New Dual-GPU Challenger of the 3D Throne
On the example of
Gigabyte GeForce 9800 GX2 2x512MB PCI-E,
XFX GeForce 9800 GX2 2x512MB PCI-E
Part 1: Theory and architecture
Time has come for the long-awaited announcement of the dual-GPU card NVIDIA GeForce 9800 GX2, which unites the power of two G92 GPUs into a single solution. Unlike AMD with its multi-GPU CrossFire solutions for the top price range, NVIDIA does not seem to give up the single-GPU future for its graphics cards. The company still plans to manufacture fast single-GPU solutions. But the card we are going to review today should outperform AMD RADEON HD 3870 X2, which was the fastest card since this January.
NVIDIA possesses much experience in designing and manufacturing multi-GPU cards.
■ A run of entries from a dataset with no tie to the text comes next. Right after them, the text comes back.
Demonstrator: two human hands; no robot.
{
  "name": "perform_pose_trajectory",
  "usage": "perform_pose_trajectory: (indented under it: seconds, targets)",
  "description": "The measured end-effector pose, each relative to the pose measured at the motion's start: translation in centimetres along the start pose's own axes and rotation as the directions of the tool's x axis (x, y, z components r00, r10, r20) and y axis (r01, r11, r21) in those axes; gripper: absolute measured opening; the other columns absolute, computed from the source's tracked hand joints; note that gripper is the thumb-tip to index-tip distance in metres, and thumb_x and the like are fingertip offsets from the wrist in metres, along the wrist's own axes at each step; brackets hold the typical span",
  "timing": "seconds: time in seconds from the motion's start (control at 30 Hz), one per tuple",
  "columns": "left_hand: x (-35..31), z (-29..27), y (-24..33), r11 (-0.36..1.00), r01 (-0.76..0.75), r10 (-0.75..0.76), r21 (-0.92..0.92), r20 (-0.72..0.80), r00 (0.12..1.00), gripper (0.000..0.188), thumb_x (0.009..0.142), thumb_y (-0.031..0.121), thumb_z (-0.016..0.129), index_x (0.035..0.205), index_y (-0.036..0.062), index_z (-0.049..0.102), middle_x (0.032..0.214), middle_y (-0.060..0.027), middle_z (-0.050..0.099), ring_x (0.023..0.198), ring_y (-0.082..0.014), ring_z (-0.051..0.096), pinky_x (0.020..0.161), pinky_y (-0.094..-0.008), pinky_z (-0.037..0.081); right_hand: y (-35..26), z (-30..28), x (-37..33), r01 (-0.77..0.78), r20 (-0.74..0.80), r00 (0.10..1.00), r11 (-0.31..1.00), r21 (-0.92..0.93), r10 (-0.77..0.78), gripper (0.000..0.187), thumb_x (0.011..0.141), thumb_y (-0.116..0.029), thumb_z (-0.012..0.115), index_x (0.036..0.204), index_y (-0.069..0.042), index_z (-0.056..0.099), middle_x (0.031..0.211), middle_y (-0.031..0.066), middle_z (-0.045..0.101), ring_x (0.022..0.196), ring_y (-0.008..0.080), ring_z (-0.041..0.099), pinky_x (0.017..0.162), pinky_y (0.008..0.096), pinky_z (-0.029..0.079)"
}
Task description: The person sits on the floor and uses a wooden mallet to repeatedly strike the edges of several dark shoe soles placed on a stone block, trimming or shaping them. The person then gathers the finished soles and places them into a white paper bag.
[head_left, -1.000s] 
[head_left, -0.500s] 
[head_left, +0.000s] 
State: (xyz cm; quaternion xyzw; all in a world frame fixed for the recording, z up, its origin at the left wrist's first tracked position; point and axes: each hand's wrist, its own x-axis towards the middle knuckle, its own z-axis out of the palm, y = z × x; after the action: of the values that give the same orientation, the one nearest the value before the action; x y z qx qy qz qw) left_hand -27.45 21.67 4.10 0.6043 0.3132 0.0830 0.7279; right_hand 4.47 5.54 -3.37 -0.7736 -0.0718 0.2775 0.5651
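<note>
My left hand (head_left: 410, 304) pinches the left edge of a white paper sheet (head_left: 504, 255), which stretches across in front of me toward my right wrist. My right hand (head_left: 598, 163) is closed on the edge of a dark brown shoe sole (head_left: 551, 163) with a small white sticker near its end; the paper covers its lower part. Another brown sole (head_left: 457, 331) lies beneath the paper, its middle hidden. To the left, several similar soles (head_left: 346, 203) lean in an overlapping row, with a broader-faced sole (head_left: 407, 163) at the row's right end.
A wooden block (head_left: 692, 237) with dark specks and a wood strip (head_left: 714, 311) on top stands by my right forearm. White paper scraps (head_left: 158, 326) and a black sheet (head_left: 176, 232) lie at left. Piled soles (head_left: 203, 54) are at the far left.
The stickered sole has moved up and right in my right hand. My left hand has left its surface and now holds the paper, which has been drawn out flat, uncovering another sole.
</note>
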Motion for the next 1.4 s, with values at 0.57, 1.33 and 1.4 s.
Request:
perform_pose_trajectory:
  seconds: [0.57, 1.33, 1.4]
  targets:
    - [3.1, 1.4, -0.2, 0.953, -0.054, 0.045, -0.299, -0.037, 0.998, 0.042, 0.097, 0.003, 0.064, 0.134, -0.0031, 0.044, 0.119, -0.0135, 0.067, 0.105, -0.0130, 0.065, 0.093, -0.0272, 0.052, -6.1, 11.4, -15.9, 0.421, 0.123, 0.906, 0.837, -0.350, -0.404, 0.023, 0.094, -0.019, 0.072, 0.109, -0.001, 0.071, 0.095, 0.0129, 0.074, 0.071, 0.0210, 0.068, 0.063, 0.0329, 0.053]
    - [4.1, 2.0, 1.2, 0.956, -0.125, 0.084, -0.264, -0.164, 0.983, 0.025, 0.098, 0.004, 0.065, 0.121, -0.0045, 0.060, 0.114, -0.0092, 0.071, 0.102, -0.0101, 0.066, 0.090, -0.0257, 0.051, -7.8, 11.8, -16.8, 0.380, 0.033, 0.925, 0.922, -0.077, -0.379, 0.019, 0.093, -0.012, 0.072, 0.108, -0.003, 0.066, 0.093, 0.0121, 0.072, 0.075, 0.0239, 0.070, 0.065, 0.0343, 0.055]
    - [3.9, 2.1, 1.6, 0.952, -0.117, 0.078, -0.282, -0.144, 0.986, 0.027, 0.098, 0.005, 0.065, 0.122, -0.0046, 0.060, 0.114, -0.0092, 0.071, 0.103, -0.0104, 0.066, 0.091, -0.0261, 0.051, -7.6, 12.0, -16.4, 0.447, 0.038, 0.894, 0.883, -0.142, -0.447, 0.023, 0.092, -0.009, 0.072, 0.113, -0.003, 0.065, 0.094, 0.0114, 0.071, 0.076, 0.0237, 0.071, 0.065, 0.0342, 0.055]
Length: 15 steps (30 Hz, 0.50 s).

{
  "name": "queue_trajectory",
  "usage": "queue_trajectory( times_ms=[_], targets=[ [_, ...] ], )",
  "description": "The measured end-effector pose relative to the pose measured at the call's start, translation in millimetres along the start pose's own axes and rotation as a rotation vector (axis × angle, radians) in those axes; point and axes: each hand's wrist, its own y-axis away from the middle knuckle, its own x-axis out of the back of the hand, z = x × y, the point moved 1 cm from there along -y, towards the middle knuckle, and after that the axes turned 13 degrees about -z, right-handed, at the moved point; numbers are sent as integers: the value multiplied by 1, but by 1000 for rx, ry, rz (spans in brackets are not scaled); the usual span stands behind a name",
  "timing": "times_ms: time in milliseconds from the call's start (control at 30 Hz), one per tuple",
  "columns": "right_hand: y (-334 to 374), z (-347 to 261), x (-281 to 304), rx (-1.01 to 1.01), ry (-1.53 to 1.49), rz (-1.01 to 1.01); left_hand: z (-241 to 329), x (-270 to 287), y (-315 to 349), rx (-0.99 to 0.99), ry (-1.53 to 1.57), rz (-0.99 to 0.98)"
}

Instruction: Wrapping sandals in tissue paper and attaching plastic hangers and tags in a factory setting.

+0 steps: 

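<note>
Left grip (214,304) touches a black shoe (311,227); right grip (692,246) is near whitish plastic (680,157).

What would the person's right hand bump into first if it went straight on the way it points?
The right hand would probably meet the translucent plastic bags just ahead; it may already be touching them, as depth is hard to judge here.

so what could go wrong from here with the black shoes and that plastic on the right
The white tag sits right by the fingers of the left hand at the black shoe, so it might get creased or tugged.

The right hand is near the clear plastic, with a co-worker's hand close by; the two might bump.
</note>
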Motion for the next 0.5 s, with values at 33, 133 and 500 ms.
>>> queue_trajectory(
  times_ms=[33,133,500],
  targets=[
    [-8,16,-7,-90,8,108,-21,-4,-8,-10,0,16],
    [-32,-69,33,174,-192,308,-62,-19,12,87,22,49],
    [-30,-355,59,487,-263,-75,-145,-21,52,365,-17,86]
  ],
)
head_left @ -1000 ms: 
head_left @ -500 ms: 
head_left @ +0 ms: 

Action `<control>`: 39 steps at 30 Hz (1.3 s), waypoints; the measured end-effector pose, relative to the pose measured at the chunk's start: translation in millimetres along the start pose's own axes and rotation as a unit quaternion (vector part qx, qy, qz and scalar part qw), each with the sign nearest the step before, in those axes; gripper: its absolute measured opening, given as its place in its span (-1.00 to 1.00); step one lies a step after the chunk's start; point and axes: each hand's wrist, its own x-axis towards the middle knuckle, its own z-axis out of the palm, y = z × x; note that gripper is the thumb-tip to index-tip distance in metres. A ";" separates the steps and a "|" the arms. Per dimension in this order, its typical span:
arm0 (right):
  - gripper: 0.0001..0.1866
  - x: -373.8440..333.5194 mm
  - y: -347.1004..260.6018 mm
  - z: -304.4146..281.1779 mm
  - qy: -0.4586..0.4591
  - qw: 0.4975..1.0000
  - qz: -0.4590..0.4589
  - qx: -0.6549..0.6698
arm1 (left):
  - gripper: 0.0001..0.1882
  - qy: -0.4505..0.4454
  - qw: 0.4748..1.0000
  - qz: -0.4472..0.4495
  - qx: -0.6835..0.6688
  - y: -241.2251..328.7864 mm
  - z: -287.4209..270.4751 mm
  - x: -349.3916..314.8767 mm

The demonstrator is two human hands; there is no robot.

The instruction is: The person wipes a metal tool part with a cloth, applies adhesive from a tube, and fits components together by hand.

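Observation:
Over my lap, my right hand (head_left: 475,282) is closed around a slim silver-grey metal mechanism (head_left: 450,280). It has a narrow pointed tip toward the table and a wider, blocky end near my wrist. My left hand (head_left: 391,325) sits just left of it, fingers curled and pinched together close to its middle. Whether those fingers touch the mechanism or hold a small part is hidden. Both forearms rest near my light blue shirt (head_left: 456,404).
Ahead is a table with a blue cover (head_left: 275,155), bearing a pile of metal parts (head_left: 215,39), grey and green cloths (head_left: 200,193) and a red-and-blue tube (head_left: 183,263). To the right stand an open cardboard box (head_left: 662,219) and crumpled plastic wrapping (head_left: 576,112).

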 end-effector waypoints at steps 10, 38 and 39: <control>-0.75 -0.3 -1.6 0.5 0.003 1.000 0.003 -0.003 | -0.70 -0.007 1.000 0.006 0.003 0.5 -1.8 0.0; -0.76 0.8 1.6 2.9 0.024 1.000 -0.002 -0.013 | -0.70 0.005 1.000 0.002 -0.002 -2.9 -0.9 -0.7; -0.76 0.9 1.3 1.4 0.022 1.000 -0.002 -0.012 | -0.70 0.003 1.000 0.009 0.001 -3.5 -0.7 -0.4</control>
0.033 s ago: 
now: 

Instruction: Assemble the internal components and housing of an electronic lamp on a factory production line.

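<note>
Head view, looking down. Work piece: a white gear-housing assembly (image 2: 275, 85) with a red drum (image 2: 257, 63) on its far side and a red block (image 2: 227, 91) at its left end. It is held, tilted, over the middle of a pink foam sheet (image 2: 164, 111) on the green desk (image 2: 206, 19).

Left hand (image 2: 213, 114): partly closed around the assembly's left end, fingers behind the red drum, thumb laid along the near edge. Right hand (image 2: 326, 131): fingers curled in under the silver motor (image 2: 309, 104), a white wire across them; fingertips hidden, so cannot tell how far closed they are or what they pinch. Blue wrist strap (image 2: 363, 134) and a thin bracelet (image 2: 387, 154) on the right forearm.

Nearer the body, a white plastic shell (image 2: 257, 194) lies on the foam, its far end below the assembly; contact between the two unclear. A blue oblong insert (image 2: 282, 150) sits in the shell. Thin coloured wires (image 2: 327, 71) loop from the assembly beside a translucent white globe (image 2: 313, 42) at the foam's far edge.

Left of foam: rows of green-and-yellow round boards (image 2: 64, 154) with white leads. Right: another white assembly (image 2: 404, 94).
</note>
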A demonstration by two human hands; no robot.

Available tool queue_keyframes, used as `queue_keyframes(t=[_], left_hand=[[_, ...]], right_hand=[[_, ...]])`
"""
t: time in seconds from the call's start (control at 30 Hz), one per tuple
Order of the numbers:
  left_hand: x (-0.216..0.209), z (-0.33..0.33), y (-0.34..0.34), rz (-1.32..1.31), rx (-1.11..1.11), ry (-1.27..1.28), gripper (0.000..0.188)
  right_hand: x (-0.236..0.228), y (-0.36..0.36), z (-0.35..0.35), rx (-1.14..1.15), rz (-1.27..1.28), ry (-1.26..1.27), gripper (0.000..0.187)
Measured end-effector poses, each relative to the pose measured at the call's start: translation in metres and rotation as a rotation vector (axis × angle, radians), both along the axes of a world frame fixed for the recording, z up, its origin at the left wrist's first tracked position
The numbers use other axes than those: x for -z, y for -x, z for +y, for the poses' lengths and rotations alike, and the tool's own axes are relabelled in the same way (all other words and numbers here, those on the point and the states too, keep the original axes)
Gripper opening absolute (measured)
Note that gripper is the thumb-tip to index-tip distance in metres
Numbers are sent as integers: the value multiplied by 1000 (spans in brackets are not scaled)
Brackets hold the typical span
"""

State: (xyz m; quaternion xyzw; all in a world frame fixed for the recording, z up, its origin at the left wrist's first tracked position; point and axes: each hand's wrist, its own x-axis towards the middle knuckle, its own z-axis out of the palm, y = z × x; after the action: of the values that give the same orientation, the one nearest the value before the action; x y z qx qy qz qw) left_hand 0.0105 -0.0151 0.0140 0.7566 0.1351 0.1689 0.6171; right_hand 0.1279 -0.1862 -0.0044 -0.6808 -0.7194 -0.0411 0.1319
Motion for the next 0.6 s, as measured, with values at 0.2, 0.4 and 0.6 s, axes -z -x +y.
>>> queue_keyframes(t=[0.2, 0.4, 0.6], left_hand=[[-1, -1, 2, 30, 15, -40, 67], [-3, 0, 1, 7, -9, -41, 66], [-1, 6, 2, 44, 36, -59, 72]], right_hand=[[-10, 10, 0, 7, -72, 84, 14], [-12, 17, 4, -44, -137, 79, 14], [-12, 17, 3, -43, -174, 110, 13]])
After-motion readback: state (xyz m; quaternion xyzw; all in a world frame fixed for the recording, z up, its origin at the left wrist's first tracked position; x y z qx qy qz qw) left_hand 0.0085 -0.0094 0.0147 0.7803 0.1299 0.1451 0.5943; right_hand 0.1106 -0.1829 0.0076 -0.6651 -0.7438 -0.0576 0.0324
The company had offered SLI much earlier than AMD came up with its
CrossFire. Besides, NVIDIA already offered a modern dual-GPU solution
GeForce 7950 GX2. This
card was based on two G71 operating at reduced frequencies in SLI
mode. And now the company has announced another card based on two
G92 GPUs. We'll review it today. The time of dual-GPU solutions has
come again (after Quantum3D Obsidian, ATI Rage Fury MAXX, GeForce
I repeat that passion for multi-GPU products is bad news. Even though it's convenient to design products for various price ranges using different numbers of identical GPUs, single-GPU solutions will always have advantages: they will be faster in all applications, not only in optimized for multi-GPU configurations. Besides, they do not contain excessive units in each GPU, they offer better power consumption and heat release characteristics. Single-GPU solutions don't have problems with latencies in drawing frames, typical of Alternate Frame Rendering (AFR).
Manufacturers regard multi-GPU configurations as one of the simplest ways to increase performance, noticeable in benchmarks in the first place. Efficiency of SLI/CF technologies in benchmarks reaches 80-90%, this performance gain is demonstrated only in high resolutions and only in some benchmarks. In our opinion, such products should be launched only for temporal reinforcement of positions in the market until the rollout of the next GPU generation. They should not replace single-GPU High-End graphics cards.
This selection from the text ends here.